Disparité de l’incidence du virus de l’immunodéficience humaine et de la résistance aux médicaments chez les étudiants universitaires, les jeunes non étudiants et les hommes plus âgés ayant des rapports sexuels avec des hommes : une étude transversale dans sept grandes villes chinoises
Introduction
L’épidémie du virus de l’immunodéficience humaine (VIH) touche de manière disproportionnée les hommes ayant des rapports sexuels avec des hommes (HSH) à l’échelle mondiale. En Chine, la prévalence du VIH parmi les HSH étudiants universitaires dépasse 5,0 % et continue d’augmenter. Cette étude vise à élucider la proportion d’infections récentes par le VIH, leurs déterminants et leurs sources parmi les HSH étudiants universitaires en Chine. Ces résultats sont essentiels pour comprendre la dynamique de transmission du VIH et formuler des stratégies de prévention ciblées.
Méthodes
Une étude transversale multicentrique a été menée dans sept grandes villes chinoises (Shenyang, Nanjing, Shanghai, Ji’nan, Changsha, Zhengzhou et Kunming) de juin 2012 à juin 2013. L’étude a inclus 4 496 HSH, dont 565 étudiants universitaires, 1 094 jeunes non étudiants (JHNE) et 2 837 hommes non étudiants et non jeunes (HNENJ).

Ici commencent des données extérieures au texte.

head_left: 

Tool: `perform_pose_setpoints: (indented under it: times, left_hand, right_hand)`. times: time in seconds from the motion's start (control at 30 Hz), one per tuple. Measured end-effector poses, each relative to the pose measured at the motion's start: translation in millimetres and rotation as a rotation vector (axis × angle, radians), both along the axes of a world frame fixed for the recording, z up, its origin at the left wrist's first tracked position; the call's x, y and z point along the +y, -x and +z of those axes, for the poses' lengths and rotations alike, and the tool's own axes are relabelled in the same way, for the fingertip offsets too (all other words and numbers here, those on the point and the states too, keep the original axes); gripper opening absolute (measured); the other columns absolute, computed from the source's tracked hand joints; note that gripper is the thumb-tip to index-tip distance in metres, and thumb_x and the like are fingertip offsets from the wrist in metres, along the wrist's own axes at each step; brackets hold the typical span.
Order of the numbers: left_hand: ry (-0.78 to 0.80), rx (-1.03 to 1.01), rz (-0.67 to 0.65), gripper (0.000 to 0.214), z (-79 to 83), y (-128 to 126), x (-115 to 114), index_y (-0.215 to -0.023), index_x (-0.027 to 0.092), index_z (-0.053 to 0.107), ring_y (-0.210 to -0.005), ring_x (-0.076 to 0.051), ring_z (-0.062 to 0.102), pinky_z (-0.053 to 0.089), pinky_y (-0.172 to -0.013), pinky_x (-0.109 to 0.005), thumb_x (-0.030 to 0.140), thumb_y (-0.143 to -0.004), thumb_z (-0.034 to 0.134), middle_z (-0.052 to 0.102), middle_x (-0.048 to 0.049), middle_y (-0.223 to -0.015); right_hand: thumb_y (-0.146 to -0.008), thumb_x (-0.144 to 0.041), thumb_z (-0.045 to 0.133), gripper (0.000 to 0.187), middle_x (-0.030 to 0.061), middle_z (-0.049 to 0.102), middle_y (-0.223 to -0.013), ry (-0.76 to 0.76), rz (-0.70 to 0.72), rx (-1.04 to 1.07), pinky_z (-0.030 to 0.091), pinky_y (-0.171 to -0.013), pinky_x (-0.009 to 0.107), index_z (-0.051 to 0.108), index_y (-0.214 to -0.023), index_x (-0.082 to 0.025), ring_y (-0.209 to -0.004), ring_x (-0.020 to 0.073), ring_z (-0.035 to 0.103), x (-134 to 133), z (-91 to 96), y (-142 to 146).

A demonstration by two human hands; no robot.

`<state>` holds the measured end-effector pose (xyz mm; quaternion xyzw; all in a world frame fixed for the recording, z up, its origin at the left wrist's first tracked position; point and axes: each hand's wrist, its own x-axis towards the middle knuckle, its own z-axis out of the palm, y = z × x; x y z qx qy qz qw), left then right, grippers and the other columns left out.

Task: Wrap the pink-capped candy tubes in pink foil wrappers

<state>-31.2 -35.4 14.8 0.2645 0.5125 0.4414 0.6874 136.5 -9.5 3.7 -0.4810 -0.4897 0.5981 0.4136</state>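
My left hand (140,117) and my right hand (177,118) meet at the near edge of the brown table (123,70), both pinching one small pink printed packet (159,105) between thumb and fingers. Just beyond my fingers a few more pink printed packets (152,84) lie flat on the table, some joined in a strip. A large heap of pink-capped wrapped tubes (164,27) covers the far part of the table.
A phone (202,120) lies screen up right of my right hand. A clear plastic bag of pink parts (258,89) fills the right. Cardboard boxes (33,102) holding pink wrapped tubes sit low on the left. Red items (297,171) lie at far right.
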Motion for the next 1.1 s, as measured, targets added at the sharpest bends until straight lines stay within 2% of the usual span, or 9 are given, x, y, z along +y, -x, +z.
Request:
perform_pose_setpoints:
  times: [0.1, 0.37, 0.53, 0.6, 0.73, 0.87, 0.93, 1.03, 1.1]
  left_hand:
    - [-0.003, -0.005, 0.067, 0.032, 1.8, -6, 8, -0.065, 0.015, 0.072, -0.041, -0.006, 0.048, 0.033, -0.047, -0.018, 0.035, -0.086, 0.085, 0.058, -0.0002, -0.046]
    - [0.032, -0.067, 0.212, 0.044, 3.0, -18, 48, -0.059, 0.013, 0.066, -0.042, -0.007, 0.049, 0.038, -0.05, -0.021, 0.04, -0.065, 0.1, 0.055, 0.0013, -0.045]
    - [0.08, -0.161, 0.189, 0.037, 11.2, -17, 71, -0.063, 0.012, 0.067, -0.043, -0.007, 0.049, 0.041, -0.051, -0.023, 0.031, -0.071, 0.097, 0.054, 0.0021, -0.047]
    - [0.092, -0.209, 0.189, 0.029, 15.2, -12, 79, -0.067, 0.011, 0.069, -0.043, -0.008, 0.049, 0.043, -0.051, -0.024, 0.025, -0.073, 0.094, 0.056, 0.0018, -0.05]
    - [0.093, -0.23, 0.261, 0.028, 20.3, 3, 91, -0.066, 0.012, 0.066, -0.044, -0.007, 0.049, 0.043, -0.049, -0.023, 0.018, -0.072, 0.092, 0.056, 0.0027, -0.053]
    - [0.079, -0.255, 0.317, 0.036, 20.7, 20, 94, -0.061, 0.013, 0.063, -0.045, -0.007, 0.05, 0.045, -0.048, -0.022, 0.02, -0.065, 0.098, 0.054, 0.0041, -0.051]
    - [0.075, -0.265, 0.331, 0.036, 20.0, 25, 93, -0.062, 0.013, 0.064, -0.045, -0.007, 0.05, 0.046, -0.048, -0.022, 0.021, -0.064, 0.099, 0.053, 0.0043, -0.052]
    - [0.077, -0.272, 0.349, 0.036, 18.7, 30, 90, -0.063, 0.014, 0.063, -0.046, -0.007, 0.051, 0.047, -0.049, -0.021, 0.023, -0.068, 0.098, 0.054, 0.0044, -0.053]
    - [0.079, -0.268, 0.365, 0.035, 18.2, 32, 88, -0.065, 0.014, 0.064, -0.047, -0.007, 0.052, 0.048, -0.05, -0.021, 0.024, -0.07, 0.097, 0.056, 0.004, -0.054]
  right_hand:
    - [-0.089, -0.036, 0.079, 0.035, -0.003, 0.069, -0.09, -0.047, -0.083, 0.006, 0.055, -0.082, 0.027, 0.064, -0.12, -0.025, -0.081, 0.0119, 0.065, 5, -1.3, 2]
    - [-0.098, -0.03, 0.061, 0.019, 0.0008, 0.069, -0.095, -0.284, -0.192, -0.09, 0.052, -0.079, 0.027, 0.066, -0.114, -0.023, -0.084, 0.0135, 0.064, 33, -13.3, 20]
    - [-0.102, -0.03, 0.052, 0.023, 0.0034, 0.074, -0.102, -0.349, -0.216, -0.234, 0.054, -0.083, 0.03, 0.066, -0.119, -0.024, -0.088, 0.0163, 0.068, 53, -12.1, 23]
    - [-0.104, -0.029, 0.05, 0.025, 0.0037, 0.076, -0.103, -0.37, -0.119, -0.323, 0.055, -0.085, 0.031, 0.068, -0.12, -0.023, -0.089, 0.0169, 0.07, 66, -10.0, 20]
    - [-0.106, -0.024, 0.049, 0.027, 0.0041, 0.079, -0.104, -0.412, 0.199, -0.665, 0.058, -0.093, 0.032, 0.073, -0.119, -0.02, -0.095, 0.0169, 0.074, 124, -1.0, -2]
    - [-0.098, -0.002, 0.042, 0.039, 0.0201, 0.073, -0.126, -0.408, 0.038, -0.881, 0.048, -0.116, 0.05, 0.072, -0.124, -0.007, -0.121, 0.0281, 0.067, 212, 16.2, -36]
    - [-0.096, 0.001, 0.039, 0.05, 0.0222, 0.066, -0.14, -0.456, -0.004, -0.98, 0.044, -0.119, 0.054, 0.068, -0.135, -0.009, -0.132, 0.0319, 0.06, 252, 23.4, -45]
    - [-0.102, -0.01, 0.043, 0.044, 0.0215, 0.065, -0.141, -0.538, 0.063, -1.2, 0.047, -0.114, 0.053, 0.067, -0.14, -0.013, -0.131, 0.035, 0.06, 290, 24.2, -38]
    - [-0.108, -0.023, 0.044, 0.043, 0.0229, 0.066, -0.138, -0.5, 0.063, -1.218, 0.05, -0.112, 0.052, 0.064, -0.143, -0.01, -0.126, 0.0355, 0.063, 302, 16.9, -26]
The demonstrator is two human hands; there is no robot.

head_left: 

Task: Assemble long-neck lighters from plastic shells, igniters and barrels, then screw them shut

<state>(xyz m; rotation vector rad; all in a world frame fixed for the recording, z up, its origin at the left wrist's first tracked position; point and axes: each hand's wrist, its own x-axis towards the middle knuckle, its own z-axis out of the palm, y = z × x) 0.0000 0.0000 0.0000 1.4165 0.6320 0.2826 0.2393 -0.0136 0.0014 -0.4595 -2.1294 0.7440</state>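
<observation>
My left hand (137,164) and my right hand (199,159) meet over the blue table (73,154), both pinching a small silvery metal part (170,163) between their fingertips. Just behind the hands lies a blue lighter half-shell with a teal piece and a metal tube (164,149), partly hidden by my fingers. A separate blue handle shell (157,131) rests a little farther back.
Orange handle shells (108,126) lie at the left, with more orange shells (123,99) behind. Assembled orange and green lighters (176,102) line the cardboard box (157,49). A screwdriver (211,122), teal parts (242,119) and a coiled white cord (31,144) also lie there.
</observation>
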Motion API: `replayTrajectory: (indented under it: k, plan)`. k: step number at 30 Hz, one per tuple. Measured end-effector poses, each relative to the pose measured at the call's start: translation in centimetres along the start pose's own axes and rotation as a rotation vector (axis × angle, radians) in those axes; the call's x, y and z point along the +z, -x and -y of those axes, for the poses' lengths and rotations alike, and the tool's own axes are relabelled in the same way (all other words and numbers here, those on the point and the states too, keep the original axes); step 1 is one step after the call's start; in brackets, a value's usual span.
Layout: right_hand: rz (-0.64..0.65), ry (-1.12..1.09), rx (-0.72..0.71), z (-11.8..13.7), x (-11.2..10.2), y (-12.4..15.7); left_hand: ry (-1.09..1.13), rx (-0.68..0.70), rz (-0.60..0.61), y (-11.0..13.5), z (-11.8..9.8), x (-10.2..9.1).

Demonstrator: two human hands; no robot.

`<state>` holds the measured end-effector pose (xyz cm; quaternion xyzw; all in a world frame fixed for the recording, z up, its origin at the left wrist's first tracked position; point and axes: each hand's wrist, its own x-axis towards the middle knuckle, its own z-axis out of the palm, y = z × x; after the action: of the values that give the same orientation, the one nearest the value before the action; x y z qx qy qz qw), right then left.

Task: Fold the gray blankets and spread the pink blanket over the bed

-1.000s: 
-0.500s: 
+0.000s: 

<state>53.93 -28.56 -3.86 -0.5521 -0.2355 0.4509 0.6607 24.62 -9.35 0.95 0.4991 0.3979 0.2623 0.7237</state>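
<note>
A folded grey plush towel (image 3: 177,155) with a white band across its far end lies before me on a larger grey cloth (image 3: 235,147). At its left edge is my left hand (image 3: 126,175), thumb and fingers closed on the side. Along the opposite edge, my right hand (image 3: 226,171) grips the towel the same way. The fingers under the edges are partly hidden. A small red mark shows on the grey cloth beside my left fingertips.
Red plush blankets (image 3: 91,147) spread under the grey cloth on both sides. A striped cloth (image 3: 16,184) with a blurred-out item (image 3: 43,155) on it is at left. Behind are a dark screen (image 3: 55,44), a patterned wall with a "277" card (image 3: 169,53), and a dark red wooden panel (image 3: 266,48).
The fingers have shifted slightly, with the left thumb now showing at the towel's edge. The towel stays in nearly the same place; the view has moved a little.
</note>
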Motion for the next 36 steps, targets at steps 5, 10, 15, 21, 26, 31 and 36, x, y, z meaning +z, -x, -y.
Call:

Les participants ont été recrutés via des plateformes en ligne, des sites de rencontre et des références par pairs.
Les infections récentes par le VIH (≤168 jours) et l’incidence ont été estimées à l’aide du test BED HIV-1 Capture Enzyme Immunoassay (BED-CEIA). Les comportements à risque et la résistance transmise aux médicaments (RTM) ont été analysés via des questionnaires structurés et des tests génétiques. Les données démographiques, les pratiques sexuelles et l’usage de drogues récréatives ont également été collectées.
Résultats
La proportion d’infections récentes était plus élevée chez les HSH étudiants universitaires (70,3 %), suivis des JHNE (50,8 %) et des HNENJ (35,1 %). Les taux d’incidence annuels étaient de 10,0, 12,9 et 6,8 pour 100 personnes-années (PA) respectivement. La prévalence de RTM était de 7,4 % chez les étudiants universitaires, contre 2,0 % chez les JHNE et 4,9 % chez les HNENJ.
Les étudiants universitaires utilisaient davantage internet pour rechercher des partenaires (80,5 %) comparé aux JHNE (71,4 %) et HNENJ (64,1 %). Ils rapportaient un premier rapport anal avant 18 ans (44,6 %) et des saignements anaux récents (22,3 %). La prévalence des rapports anaux non protégés (RANP) était similaire entre groupes (29,6 % étudiants, 28,2 % JHNE, 27,4 % HNENJ).
La prévalence du VIH était de 6,5 % chez les étudiants universitaires, 11,7 % chez les JHNE et 9,8 % chez les HNENJ. La syphilis touchait 4,1 % des étudiants, contre 8,7 % des JHNE et 9,3 % des HNENJ.
Parmi les étudiants, la proportion d’infections récentes diminuait avec l’âge : 91,0 % chez les <21 ans, 71,4 % (21–23 ans) et 50,0 % (24–30 ans).
Les facteurs associés aux infections récentes incluaient l’usage de drogues récréatives (RCa : 2,5 ; IC 95 % : 1,0–5,8) chez les étudiants, les symptômes d’IST chez les JHNE (RCa : 2,3 ; IC 95 % : 1,1–5,2) et ≥2 partenaires sexuels chez les HNENJ (RCa : 1,7 ; IC 95 % : 1,1–2,5).
Discussion
Cette étude révèle une dynamique accrue de transmission récente du VIH et de RTM chez les étudiants universitaires HSH en Chine. La conversion sérologique semble survenir précocement durant les études, nécessitant des interventions éducatives et préventives dès l’entrée à l’université.
L’incidence annuelle élevée (10,0/100 PA) dépasse les taux rapportés chez les jeunes HSH aux États-Unis et en Chine. L’usage de drogues récréatives (dont les « poppers ») et les co-infections par la syphilis soulignent l’importance de renforcer le dépistage des IST et la réduction des risques.
La RTM plus élevée chez les étudiants suggère des défis potentiels pour l’efficacité du traitement antirétroviral (TAR). Un dépistage systématique de la RTM avant l’initiation du TAR est recommandé pour cette population.
Conclusion
Ces résultats appellent à des stratégies préventives adaptées aux HSH étudiants universitaires : éducation sexuelle précoce, dépistage fréquent du VIH/IST et interventions sur l’usage de drogues. L’intégration du dépistage de la RTM dans les protocoles cliniques pourrait optimiser les résultats thérapeutiques.